_Supplied material_
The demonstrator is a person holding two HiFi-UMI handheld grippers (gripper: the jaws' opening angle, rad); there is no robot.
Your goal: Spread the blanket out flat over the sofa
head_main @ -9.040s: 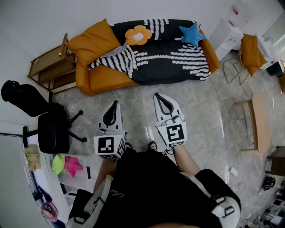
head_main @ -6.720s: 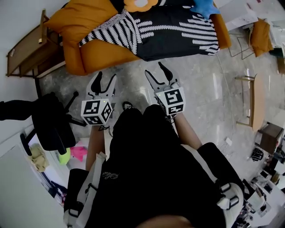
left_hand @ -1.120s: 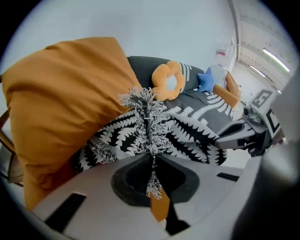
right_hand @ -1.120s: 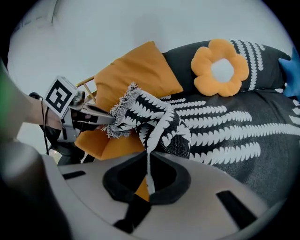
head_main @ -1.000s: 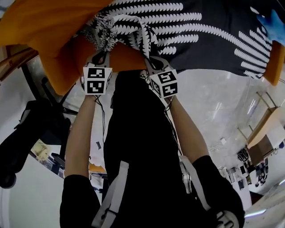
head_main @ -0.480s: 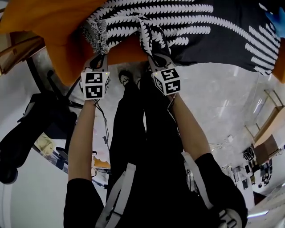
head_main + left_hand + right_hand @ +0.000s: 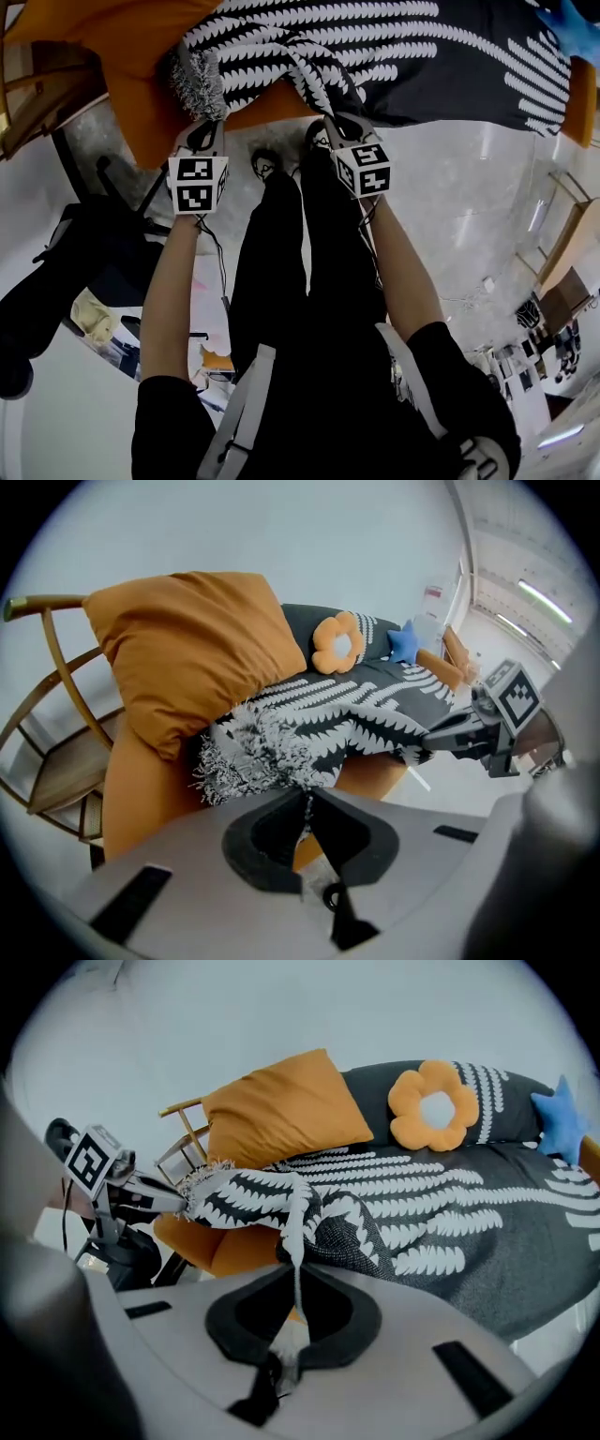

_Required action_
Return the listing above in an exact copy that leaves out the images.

_Task solution_
The demonstrator is a person holding two HiFi-UMI handheld grippers (gripper: the jaws' opening angle, rad); there is no robot.
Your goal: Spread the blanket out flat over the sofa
head_main @ -9.040s: 
head_main @ -6.720s: 
left_hand @ -1.120s: 
right_hand @ -1.120s: 
head_main @ -1.000s: 
head_main @ -0.480s: 
head_main + left_hand + right_hand @ +0.000s: 

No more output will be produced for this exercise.